People have asked me, in response to my often overly-analytical blog posts, “If you’re so critical of this community, what about it do you like, anyway?”
You know what I like? Actually. No. Let me rephrase that. You know what I LOVE?
I love dancing. I love creating. I love teaching. I love seeing smiles on my students faces when they understand or appreciate a movement, a concept, or idea that I’ve offered them. I love that people appreciate what I appreciate. I love that I can teach a workshop on the history of tribal belly dance and more than 90 people show up because they want to learn. I love that moment when I’m creating a new piece when a segment of choreography falls perfectly into place. I love that flash of inspiration for a costume for a new choreography, and it makes me want to sew all day and night to get it finished.
I get frustrated with the belly dance community because I love this dance. I get frustrated because I see people who profess to love it, too, but they don’t seem to take it seriously. Some think that they can use belly dance as a means to act out fantasies on stage without understanding the dance’s history. I love the history of this dance, and I hope that others feel the same. I get annoyed with people who ooh and aah over dancers who lack technical skill but have beautiful costuming or wonderful music, or over dancers who rely on gimmicks and schtick to increase their popularity… I get annoyed because I and many other dancers insist on dance for dance’s and art’s sake, not for the applause of the crowd or increasing the number of views on our YouTube channels. I get annoyed because I love this dance, and I take it very seriously… and it is only natural to be protective of something you love.

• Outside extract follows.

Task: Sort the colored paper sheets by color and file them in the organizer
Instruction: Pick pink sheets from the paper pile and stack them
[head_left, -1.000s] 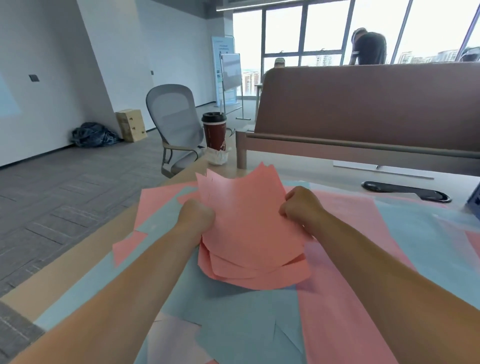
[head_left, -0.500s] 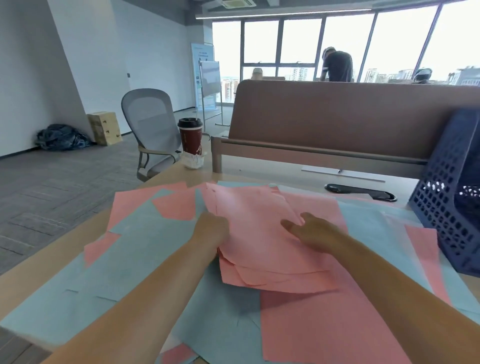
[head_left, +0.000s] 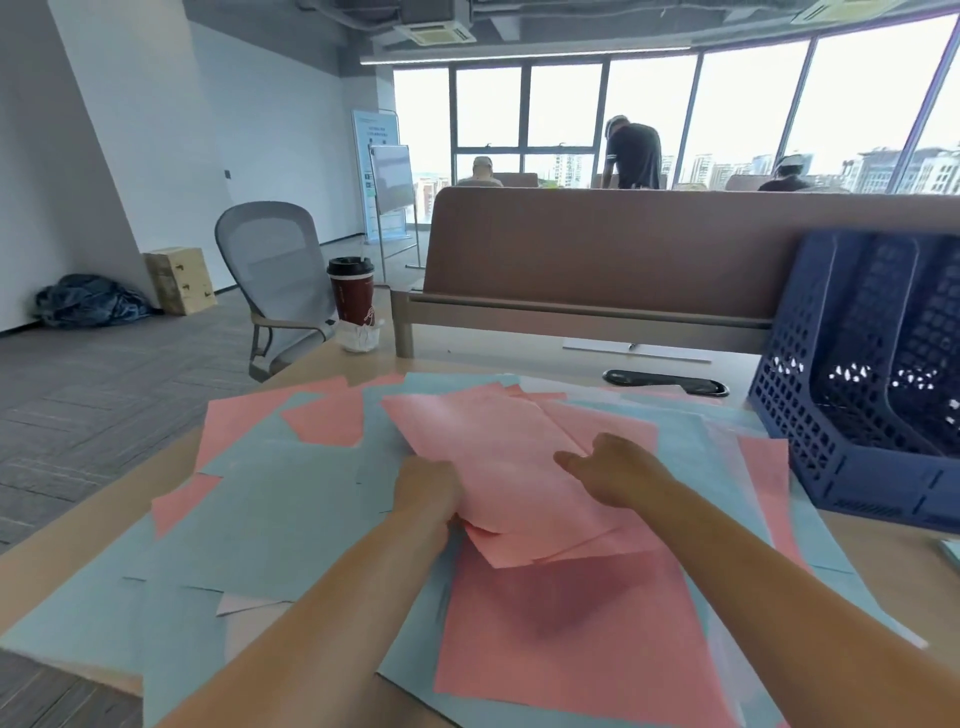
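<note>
On the floor far left: dark bag (head_left: 88, 301) and wooden box (head_left: 179, 280) against the wall, mesh chair (head_left: 275, 275) just right of them. Tabletop (head_left: 93, 525) is mostly covered in paper: blue sheets (head_left: 275, 499) spread over the left half, loose pink sheets (head_left: 571, 634) mixed in and overlapping, the biggest at 6 o'clock of the hands. Coffee cup (head_left: 352, 291) stands upright near the tabletop's far edge, 11 o'clock of the hands, apart from the paper. Left hand (head_left: 428, 488) is clenched on the left edge of the pink stack (head_left: 498, 457), fingers curled under it, near edge lifted a little off the sheets below. Stack is fanned, corners not squared. Right hand (head_left: 615, 470) lies on the stack's right side, released, fingers loosely extended toward 9 o'clock, gripping nothing. Brown divider (head_left: 623, 249) runs along the back at 12 o'clock, black cable grommet (head_left: 665, 382) set in the tabletop just in front of it. Navy mesh organizer (head_left: 872, 374) stands upright at 2 o'clock of the hands, just beside the right edge of the paper spread, open slots facing the camera.
</note>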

For the record, I wouldn’t be dancing, teaching, or blogging with the dedication and passion that I do if I didn’t love belly dance.
I do not blog about things that bother me out of spite. I do it to educate, to help dancers see things another way, to enlighten, and to work out my own issues. I do it because it scares me; it scares me to click “Publish” every time I post something because I fear that the dissenters will emerge with equal passion. And if they disagree with me, will they tell their friends and, ultimately, will I still get work? Will I still be able to do what I love for a living? But the world doesn’t end when I click the publish button.
This is one of the few things in my life that brings me great joy. It is one of the few things about which I am truly passionate. I wouldn’t have quit my dayjob, knowing I’d make tens of thousands of dollars less a year, sacrificing financial security, a retirement fund, health insurance, life insurance, and paid sick and vacation days if I didn’t love teaching and performing.
And, you know, I love the belly dance community. There are so many of YOU who bring me joy. I love seeing so many of your faces at festivals and workshops. I couldn’t do what I do without you, and you are creative, inspiring, and beautiful.